Vincent Genot
Vincent Genot Rédacteur en chef adjoint Newsroom

Des nouvelles de l’au-delà – Quand un virtuose du dessin fantastique rencontre le prix Goncourt 1992, ça donne un récit faussement halluciné qui prend ses racines dans un cimetière créole.

De Thierry Ségur et Patrick Chamoiseau, Éditions Delcourt.

L’orphelin de Cocoyer Grand-Bois n’est pas un album dans lequel on entre facilement. Outre le fait que le dessinateur a décidé d’y éclater quelque peu les codes graphiques de la BD, l’histoire se déroule dans un monde fortement éloigné de notre quotidien. Plus précisément dans un cimetière antillais, dans lequel un jeune orphelin (dont les parents ont été massacrés par un monstre dément) s’initie au monde de la Merveille.  » C’est un univers peu, voire pas du tout abordé dans la bande dessinée, précise le dessinateur Thierry Ségur. Pourtant, il fait partie de la vie des gens dans les Caraïbes. Si on parle de moins en moins de rebouteux en France ou en Belgique, il n’est pas rare d’évoquer le fantastique dans les iles caribéennes. Quand je retourne en Martinique, ça me surprend toujours. Il suffit de peu de choses pour que le merveilleux fasse son apparition dans une conversation anodine. Le terreau de notre histoire vient de là. Il n’est pas anachronique et date bien de l’année 2009. »

La preuve de cette modernité? Pour entrer en contact avec les morts, le fossoyeur qui a pris l’orphelin sous son aile n’hésite pas à utiliser téléphone portable et clé USB. C’est moins spectaculaire que le rêve, mais tout aussi efficace.
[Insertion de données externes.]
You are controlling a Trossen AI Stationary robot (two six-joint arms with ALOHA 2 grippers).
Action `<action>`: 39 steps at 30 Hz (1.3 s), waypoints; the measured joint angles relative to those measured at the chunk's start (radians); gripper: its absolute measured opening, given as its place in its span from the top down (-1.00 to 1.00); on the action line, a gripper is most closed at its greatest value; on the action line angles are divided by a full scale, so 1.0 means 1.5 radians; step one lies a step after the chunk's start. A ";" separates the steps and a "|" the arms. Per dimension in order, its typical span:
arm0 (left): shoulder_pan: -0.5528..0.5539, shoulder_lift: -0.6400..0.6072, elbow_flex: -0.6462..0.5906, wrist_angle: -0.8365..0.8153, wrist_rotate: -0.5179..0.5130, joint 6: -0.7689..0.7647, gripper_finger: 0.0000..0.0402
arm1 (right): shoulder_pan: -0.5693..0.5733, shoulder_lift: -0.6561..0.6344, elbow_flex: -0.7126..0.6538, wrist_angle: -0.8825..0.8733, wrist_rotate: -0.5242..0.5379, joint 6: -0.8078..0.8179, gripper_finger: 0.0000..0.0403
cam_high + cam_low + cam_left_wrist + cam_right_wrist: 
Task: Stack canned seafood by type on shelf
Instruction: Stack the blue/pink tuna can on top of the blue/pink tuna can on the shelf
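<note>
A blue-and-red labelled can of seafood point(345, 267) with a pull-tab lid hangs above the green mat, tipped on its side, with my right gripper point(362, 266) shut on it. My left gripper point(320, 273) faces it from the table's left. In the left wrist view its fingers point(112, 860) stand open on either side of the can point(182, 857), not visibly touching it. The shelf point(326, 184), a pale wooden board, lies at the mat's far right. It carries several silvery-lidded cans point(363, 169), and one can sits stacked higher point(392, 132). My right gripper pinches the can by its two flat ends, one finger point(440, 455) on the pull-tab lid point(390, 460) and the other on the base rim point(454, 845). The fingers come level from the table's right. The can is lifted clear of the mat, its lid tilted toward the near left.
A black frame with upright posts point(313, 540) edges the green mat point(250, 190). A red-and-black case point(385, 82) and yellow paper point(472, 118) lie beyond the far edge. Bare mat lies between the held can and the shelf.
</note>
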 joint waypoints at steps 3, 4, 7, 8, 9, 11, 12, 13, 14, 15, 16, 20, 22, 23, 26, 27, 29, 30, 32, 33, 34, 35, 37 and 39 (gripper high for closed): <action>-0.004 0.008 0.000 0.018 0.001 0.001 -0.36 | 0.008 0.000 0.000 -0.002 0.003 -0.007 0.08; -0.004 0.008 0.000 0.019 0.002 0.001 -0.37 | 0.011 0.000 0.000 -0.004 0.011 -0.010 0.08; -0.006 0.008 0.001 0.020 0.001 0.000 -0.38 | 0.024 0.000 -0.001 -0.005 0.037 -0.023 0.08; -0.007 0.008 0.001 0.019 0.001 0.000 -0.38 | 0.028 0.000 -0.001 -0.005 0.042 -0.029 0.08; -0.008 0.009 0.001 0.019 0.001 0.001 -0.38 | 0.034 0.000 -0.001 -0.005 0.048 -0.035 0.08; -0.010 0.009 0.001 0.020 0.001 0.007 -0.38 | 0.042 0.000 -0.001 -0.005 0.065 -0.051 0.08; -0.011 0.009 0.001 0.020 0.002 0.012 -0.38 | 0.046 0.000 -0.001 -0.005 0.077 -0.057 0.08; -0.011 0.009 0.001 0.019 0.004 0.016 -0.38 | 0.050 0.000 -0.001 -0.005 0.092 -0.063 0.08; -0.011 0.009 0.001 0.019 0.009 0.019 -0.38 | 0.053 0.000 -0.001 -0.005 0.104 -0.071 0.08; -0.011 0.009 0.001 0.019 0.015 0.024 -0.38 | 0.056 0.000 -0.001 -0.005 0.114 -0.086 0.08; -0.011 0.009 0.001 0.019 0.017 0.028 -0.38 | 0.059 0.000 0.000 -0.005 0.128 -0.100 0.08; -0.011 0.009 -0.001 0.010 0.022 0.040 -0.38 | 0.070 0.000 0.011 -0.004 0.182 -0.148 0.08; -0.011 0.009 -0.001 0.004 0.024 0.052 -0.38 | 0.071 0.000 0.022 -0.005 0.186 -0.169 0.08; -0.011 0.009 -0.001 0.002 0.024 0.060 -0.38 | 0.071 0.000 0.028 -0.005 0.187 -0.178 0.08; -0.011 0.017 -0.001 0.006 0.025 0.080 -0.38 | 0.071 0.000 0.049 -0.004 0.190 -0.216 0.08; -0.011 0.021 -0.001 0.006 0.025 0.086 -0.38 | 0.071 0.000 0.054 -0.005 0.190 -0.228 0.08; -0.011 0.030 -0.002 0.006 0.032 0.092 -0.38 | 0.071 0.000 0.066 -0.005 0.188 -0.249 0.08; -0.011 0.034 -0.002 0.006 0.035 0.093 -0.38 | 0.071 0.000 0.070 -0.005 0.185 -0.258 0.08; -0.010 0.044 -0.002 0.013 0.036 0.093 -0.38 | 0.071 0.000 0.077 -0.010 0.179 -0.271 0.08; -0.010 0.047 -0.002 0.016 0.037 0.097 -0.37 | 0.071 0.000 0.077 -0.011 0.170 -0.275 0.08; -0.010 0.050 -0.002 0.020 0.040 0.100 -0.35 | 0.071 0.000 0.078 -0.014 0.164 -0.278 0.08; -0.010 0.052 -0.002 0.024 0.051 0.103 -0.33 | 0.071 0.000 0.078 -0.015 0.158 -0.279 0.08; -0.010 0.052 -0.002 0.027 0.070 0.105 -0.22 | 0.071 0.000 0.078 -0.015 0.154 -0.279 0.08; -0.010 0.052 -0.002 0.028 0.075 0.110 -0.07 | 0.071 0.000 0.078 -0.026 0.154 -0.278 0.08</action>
Fée Carabosse, zombies, soucougnans (une personne qui peut prendre l’apparence d’un animal), créatures hybrides, spectres, diablesses… tentent de profiter des failles de l’espace-temps pour s’imposer dans notre réalité. Un fabuleux bestiaire!  » La Merveille créole est un emmêlement de cultures, une trame tissée de nombreux fils hétéroclites. En comparaison, le monde d’Harry Potter est une île étroite coupée de la diversité du monde, poursuit Ségur. Comme le répète Patrick (Chamoiseau, le scénariste, ndlr) , comprendre la merveille antillaise c’est vivre, un peu, le monde global d’aujourd’hui. C’est toucher sa complexité et deviner ses nouvelles mosaïques identitaires. »

Auteur du roman Texaco (prix Goncourt 1992), Patrick Chamoiseau est un chantre de la créolité sur laquelle il s’appuie pour proposer une nouvelle conception du monde fondée sur l’ouverture des cultures et la protection des imaginaires mis à mal par l’action uniformisatrice de la mondialisation. On l’imagine assez éloigné des futilités de la BD.  » Détrompez-vous! La rencontre avec Patrick s’est faite au travers d’une collaboration pour un jeu vidéo. Il était le scénariste et moi le directeur artistique. Passionné de BD, Patrick voulait depuis longtemps concrétiser une histoire caribéenne. Nous avons donc conjugué nos désirs pour réaliser cette saga qui comptera trois albums. » Collaboration réussie si l’on en juge par la qualité de ce premier opus. La claque graphique n’en finit pas de nous étourdir.